DTrace as a Streams debugger
Since
OpenSolaris is
releasing today, I thought I'd take a few lines to recount how we can
use
DTrace to
snoop in
Streams
data. Here DTrace helped me to quickly and cleanly understand a
specific Streams bug (
6230528).
My usual business is Sustaining Solaris Streams and TCP/IP code, but I
occasionally moonlight supporting legacy communications protocols still
used by the Telco world. In that capacity I was involved in certifying
the legacy
Solstice
X.25 9.2 product as supportable on the (then) upcoming Solaris 10
release.
The X.25 product is highly configurable, and one of it's more esoteric
configs encapsulates the IP protocol over an X.25 link. To do this a
userland daemon, (x25netd) opens a stream to the product's ixe driver,
(a pseudo NIC driver) and uses the Streams I_LINK ioctl to create a
stream to the X.25 driver below. It then uses ifconfig to bring up the
pseudo NIC instance, pushing the IP module onto the stream, and voila
IP over X.25.
Well IP over X.25 functioned just fine, but occasionally when you
brought the X.25 product down, the system paniced in Streams code,
doing putnext() of a Streams message downstream from the ixe driver to
the X.25 layer.
The clear clue was this console message at every close:
WARNING:KERNEL: munlink: could not perform unlink ioctl, closing anyway
(22)
The I_UNLINK ioctl sent downstream by x25netd when it was being shutdown was
failing with EINVAL.
I needed to determine what syndrome caused the stream below ixe to
evaporate leading to the panic, while the I_UNLINK ioctl intended to
safely demolish that stream had failed (?)

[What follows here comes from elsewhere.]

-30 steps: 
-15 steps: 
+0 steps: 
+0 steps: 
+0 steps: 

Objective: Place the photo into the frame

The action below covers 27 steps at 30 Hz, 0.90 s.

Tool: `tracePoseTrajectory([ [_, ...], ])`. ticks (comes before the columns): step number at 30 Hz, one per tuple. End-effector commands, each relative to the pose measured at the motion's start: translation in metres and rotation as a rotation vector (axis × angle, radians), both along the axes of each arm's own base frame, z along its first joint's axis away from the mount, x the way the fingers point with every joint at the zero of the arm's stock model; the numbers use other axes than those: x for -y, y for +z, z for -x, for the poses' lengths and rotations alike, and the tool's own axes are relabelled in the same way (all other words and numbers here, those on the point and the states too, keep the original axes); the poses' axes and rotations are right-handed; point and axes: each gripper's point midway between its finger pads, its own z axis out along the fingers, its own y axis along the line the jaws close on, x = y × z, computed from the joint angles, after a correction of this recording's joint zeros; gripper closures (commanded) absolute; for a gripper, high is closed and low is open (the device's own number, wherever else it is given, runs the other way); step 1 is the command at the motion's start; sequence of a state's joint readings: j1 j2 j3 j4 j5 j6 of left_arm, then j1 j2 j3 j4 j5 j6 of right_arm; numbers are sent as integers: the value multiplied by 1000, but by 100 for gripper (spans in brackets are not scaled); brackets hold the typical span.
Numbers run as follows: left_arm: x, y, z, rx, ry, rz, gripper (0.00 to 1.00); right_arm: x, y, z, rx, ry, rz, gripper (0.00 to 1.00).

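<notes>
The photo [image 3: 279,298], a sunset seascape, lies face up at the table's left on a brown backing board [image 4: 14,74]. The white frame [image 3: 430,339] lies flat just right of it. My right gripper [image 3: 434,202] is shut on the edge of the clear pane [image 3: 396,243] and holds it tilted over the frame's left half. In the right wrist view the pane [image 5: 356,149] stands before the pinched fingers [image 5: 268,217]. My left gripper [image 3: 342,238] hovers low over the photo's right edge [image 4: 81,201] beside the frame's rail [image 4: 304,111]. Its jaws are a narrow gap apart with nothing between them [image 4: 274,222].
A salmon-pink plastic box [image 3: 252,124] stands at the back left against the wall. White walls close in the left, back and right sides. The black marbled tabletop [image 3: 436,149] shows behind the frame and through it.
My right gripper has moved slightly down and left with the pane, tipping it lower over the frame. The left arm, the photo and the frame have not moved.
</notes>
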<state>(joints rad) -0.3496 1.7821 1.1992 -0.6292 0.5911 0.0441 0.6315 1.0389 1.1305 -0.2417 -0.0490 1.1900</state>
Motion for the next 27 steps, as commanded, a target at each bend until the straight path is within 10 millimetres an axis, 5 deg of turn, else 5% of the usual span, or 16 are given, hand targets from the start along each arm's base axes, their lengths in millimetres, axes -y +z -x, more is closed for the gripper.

DTrace is our friend here, we can use it to slice into the Stream and
select what we want to see, without adding debug and recompiling
multiple Streams modules and drivers, in this case from more than one
code base. DTrace has to be the world's most flexible debugging tool,
Victorinox watch out.
Let's write a D script restricting the stuff we view to the x25netd
process, and look at the munlink() and ioctl activity.
Examining
the code we can see the functions involved in performing a Streams
ioctl, we instrument those, looking for return codes and Streams errors.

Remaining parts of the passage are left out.